Dataset section:

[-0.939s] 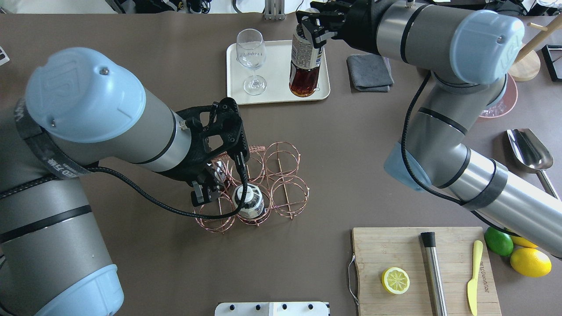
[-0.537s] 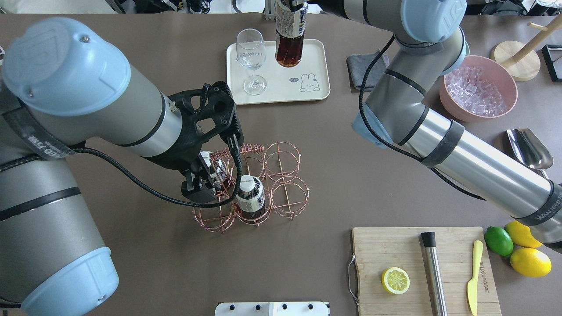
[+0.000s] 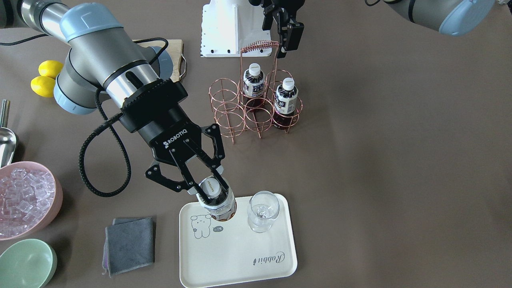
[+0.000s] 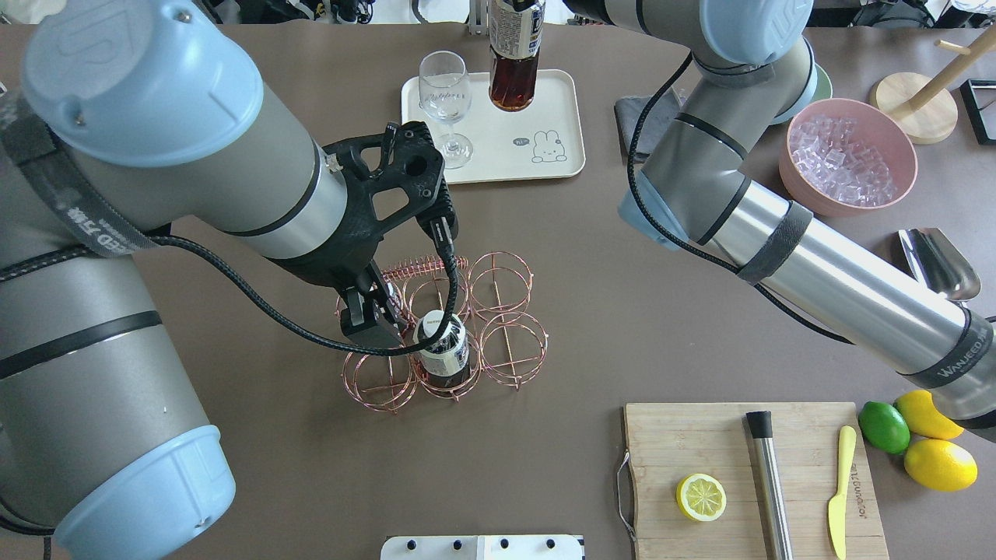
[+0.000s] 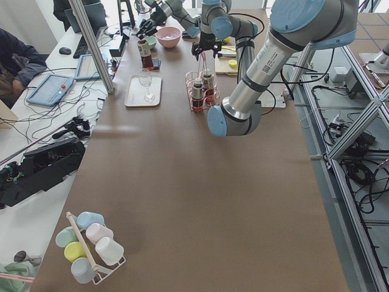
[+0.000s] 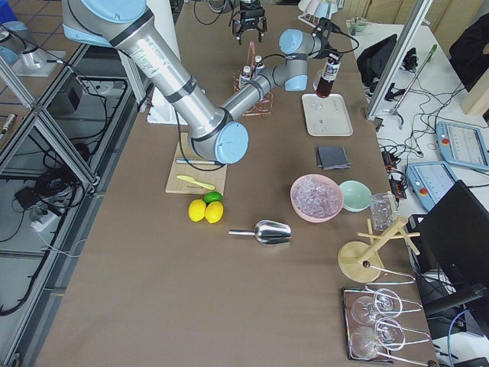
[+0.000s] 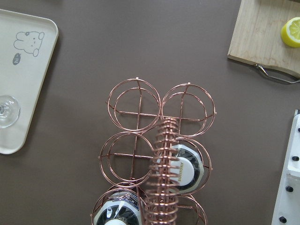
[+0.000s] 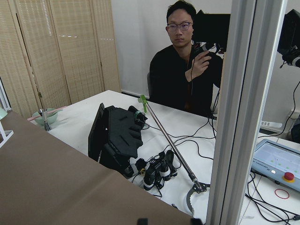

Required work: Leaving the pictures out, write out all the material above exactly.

Exercise response:
[-0.939s] 
[-0.537s] 
[+0.000s] 
[+0.000s] 
[+0.000s] 
[+0.000s] 
[+0.000s] 
[+0.000s] 

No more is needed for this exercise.